Mavericks in chrarge

Author: Editorial
Publication: The Pioneer
Date: May 15, 2009

Remember 1996, fear the 'Third Front'

In about a week's time, India will have a new Government in place. It is possible that a fractured mandate may lead to the formation of a 'Third Front' Government, one not led by either the BJP or the Congress. Familiar voices have welcomed the prospect of such a conglomeration of regional parties, without the overarching presence of a national party. Once again it is being argued that India itself is a coalitional civilisation, and that State satraps, who are political equals, can somehow provide for an equitable distribution of resources across regions. This is romantic sociology and sounds nice in air-conditioned intellectual salons. How does it measure up to the heat and dust of governance? Can a Government without a national party spearheading it, bereft of a mainstay serve India? Rather than provide a quick and categorical answer, it would be wise to look at precedents. India's most recent example of a 'Third Front' Government was the United Front administration of 1996-98. It gave India two Prime Ministers, collapsed within a year-and-a-half and caused an early election. What was its lasting legacy?

Take the economy. The period between 1996 and 1998 saw India coping with the 'Asian flu', the financial meltdown of the East Asian 'tiger economies'. India came out of that relatively unscathed. This is being held out as a triumph for the United Front, especially in the context of the current recession. That reading is a gross oversimplification. India's economy was still largely insular then, not as externally linked as it is in 2009. Audacious steps are called for to stimulate demand this time. These could range from fiscal incentives to infrastructure spending. Both of these will necessitate the Government finding more money to spend or cutting costs or both. Any rejuvenation will also require a stable regime to boost consumer confidence. The United Front Government's 1997 Budget, with brave tax cuts and Laffer curve projections, ultimately failed because of the absence of such stability and confidence. A 2009 'Third Front' Government is likely to be fiscally profligate and devoted to populist, Left-leaning shibboleths. A similar atmosphere in the United Front years lead to a Pay Commission award that was well beyond expectations of Government employee trade unions. A ministerial committee that included such people as Mr Ram Vilas Paswan came up with a salary giveaway that sunk Government finances. State Governments were forced to match Central pay hikes and this drove State after State to bankruptcy. It took them a decade to recover.

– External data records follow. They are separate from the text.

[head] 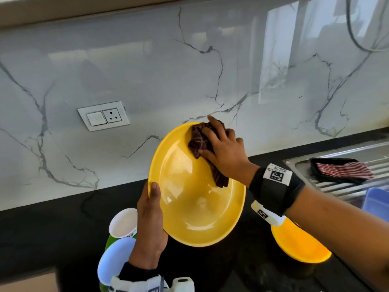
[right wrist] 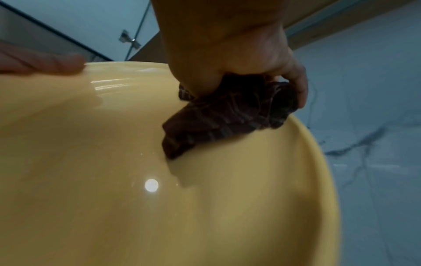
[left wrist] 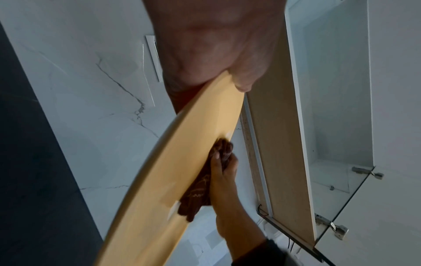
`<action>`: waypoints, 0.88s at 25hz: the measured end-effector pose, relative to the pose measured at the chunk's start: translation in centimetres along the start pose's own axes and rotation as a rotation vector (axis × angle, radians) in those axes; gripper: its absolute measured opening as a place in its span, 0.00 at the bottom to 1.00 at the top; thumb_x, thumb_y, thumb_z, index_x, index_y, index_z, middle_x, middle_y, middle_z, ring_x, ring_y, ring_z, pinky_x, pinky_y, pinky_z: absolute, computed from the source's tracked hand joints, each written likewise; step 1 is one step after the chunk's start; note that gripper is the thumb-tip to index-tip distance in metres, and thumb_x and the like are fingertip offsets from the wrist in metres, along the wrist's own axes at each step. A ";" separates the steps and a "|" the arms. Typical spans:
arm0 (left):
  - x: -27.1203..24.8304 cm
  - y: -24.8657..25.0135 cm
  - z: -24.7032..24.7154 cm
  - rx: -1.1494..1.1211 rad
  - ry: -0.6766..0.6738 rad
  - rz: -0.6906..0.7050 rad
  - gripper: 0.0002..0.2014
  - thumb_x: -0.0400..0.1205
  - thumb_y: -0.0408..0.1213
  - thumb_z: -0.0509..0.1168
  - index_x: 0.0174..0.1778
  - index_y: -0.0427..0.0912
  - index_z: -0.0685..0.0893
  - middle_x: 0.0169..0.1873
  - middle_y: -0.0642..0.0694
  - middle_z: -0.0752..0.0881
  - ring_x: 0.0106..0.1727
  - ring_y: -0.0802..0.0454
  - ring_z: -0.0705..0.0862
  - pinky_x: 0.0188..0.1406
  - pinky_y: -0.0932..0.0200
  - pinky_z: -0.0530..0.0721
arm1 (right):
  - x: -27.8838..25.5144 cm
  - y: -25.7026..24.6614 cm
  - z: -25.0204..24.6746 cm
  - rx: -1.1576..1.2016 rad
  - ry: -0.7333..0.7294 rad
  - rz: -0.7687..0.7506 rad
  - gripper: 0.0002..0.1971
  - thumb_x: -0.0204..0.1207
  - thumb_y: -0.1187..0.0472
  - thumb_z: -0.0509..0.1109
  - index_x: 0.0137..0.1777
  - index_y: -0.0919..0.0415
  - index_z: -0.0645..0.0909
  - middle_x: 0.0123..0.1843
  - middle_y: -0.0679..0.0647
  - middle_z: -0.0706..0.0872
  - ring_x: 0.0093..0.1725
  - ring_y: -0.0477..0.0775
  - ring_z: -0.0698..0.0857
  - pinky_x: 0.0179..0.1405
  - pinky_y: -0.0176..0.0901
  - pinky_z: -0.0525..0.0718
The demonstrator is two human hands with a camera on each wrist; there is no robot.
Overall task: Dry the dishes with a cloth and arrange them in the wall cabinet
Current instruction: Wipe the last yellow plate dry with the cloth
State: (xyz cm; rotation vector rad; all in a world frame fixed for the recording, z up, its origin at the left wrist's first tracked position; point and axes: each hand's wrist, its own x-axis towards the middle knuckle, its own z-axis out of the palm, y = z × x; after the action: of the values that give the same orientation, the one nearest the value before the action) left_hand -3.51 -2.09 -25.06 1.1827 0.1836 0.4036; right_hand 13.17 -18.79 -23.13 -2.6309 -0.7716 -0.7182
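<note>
A large yellow plate (head: 195,199) is held tilted above the black counter, its face toward me. My left hand (head: 150,218) grips its left rim, thumb on the face. My right hand (head: 223,148) holds a bunched dark maroon cloth (head: 200,142) against the plate's upper right rim. In the left wrist view the plate (left wrist: 182,162) runs edge-on and the cloth (left wrist: 200,190) is pressed on its face. The right wrist view shows the cloth (right wrist: 227,115) under my fingers on the plate (right wrist: 159,198). The open wall cabinet (left wrist: 330,108) shows above.
A second yellow dish (head: 299,243) lies on the counter (head: 52,234) under my right forearm. White and pale blue dishes (head: 117,249) stand by my left wrist. A black tray with a striped cloth (head: 341,169) rests on the steel drainboard (head: 357,152). A socket plate (head: 103,115) is on the marble wall.
</note>
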 end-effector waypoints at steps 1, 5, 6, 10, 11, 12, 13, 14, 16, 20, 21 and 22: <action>-0.1 0.0 0.0 -0.018 -0.003 0.005 0.29 0.73 0.65 0.66 0.68 0.56 0.80 0.66 0.47 0.85 0.67 0.40 0.83 0.66 0.32 0.79 | -0.6 0.5 0.2 0.006 -0.028 0.064 0.30 0.82 0.37 0.57 0.81 0.44 0.57 0.87 0.49 0.47 0.72 0.68 0.67 0.61 0.66 0.76; -0.5 0.2 -0.2 -0.072 -0.012 0.051 0.43 0.63 0.69 0.76 0.72 0.51 0.79 0.67 0.44 0.85 0.67 0.38 0.83 0.65 0.31 0.78 | -4.7 2.8 1.6 -0.054 0.020 0.119 0.28 0.80 0.44 0.66 0.78 0.48 0.66 0.81 0.56 0.58 0.63 0.69 0.72 0.57 0.64 0.79; -0.5 0.2 -0.3 -0.077 -0.015 0.080 0.46 0.62 0.69 0.76 0.73 0.49 0.78 0.68 0.43 0.84 0.68 0.37 0.82 0.66 0.29 0.77 | -6.0 3.3 2.2 -0.055 0.027 0.096 0.28 0.77 0.46 0.70 0.75 0.48 0.67 0.78 0.57 0.60 0.59 0.70 0.74 0.54 0.64 0.82; -0.2 1.1 -0.3 -0.110 -0.071 0.142 0.43 0.67 0.67 0.74 0.75 0.46 0.76 0.70 0.41 0.82 0.69 0.37 0.81 0.61 0.37 0.85 | -11.7 2.7 4.4 0.034 -0.052 -0.075 0.31 0.67 0.48 0.75 0.69 0.45 0.68 0.71 0.55 0.65 0.52 0.66 0.79 0.44 0.61 0.87; -0.1 1.3 0.0 -0.120 -0.083 0.139 0.43 0.68 0.67 0.74 0.75 0.46 0.76 0.70 0.41 0.82 0.70 0.36 0.81 0.62 0.37 0.84 | -12.9 1.7 4.6 0.049 -0.061 -0.167 0.31 0.65 0.47 0.75 0.69 0.45 0.70 0.71 0.55 0.66 0.51 0.65 0.80 0.44 0.58 0.87; 0.0 1.4 0.3 -0.125 -0.103 0.135 0.43 0.69 0.66 0.73 0.76 0.46 0.75 0.71 0.40 0.81 0.71 0.35 0.79 0.65 0.33 0.81 | -14.0 0.4 4.7 0.060 -0.074 -0.274 0.32 0.64 0.46 0.75 0.69 0.45 0.70 0.71 0.55 0.67 0.51 0.64 0.81 0.46 0.55 0.88; 0.0 1.4 0.6 -0.122 -0.131 0.136 0.42 0.71 0.66 0.71 0.77 0.45 0.74 0.72 0.39 0.79 0.73 0.34 0.78 0.68 0.28 0.76 | -14.6 -0.9 4.7 0.071 -0.089 -0.378 0.31 0.65 0.46 0.74 0.69 0.45 0.70 0.72 0.55 0.68 0.52 0.63 0.82 0.48 0.52 0.87; -0.1 1.2 1.0 -0.110 -0.150 0.145 0.41 0.73 0.65 0.70 0.77 0.45 0.74 0.73 0.38 0.79 0.73 0.33 0.76 0.70 0.25 0.72 | -14.8 -2.1 4.6 0.082 -0.095 -0.459 0.30 0.67 0.45 0.72 0.70 0.44 0.70 0.73 0.56 0.68 0.53 0.62 0.82 0.49 0.51 0.87; -0.1 0.7 1.4 -0.062 -0.138 0.144 0.39 0.74 0.65 0.70 0.75 0.43 0.76 0.71 0.36 0.80 0.72 0.31 0.77 0.71 0.26 0.71 | -13.6 -4.1 3.9 0.102 -0.037 -0.559 0.25 0.72 0.46 0.66 0.70 0.44 0.69 0.74 0.56 0.67 0.55 0.61 0.78 0.50 0.51 0.86; -0.8 -0.3 1.4 -0.060 -0.115 0.049 0.47 0.69 0.69 0.72 0.71 0.32 0.78 0.66 0.27 0.81 0.69 0.28 0.80 0.68 0.34 0.75 | -8.7 -6.4 1.3 0.054 0.295 -0.686 0.13 0.85 0.57 0.57 0.67 0.45 0.70 0.73 0.54 0.68 0.51 0.63 0.76 0.45 0.52 0.81; -0.7 -0.3 1.1 -0.049 -0.121 0.054 0.46 0.68 0.71 0.71 0.69 0.35 0.80 0.65 0.30 0.83 0.69 0.31 0.81 0.69 0.35 0.75 | -7.5 -6.5 0.7 -0.014 0.350 -0.729 0.13 0.85 0.59 0.56 0.67 0.45 0.70 0.74 0.53 0.67 0.51 0.63 0.76 0.44 0.52 0.79; -0.7 -0.2 0.9 -0.012 -0.143 0.074 0.43 0.69 0.73 0.68 0.68 0.41 0.83 0.65 0.34 0.84 0.69 0.35 0.81 0.68 0.36 0.75 | -6.5 -6.4 0.1 -0.076 0.388 -0.754 0.14 0.85 0.60 0.55 0.67 0.45 0.69 0.74 0.53 0.67 0.52 0.63 0.75 0.43 0.53 0.78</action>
State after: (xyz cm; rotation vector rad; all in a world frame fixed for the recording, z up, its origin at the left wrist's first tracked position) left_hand -3.75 -3.19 -24.91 1.2046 0.0134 0.3826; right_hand 4.84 -16.25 -25.79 -2.0998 -1.6373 -1.4078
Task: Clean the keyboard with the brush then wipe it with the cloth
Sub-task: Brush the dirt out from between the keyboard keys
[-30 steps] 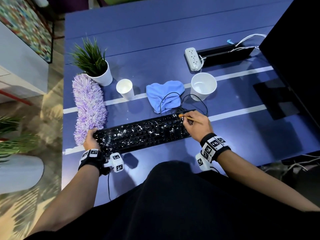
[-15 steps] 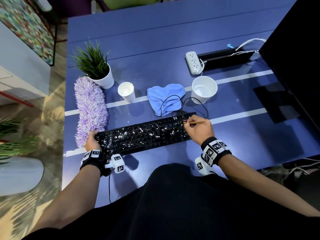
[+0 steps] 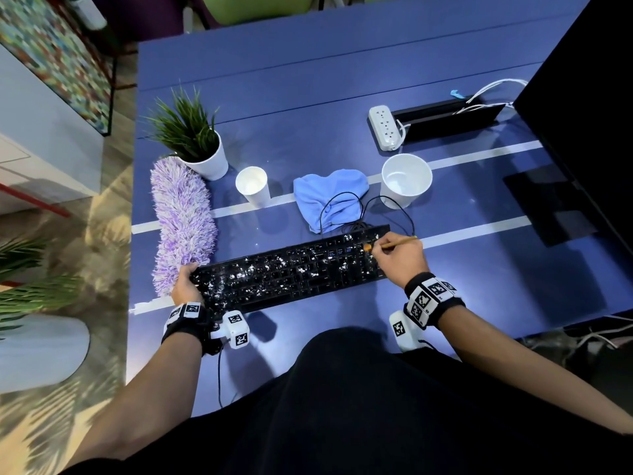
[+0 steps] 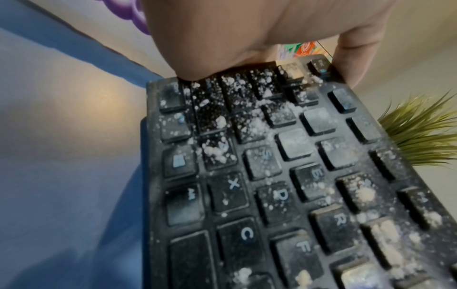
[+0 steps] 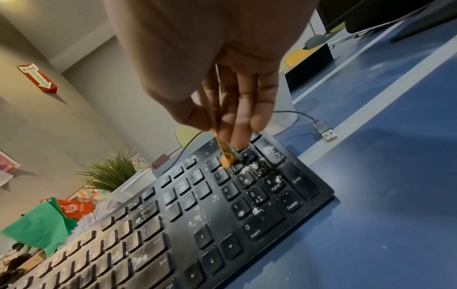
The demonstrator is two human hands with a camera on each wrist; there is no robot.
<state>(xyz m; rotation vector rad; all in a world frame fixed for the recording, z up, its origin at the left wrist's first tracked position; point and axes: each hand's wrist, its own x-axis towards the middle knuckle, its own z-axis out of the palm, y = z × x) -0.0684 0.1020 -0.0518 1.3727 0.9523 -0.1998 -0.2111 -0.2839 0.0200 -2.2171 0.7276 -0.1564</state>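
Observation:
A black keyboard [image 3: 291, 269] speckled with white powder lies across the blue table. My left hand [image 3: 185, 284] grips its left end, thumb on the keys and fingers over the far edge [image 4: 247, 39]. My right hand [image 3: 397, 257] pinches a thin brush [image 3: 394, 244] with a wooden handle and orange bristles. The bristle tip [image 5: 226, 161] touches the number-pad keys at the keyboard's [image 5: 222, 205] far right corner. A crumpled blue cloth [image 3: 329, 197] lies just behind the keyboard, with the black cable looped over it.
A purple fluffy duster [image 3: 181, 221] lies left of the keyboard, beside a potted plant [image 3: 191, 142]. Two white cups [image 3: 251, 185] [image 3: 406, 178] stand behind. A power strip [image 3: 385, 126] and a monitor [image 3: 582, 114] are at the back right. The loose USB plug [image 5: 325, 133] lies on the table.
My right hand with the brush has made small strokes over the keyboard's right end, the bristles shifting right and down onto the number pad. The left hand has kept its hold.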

Move to security issues. The United Front had a maverick External Affairs Minister who later became Prime Minister. He ran a lone-wolf foreign policy, depending overly on eccentric advice from one or two individuals outside the system. His so-called 'doctrine' was no more than a series of one-sided strategic giveaways to neighbouring countries. For example, the United Front Government unilaterally dismantled India's entire covert intelligence network in Pakistan. The implications are still haunting India. Even after the Mumbai terror attack of November 2008, little headway has been made within Pakistan simply because India lacks critical strategic assets in that country. It is amply clear that a 'Third Front' Government is likely to be no more than a free-for-all and could do long-term damage. India may still be saddled with one; but it must know what it is in for.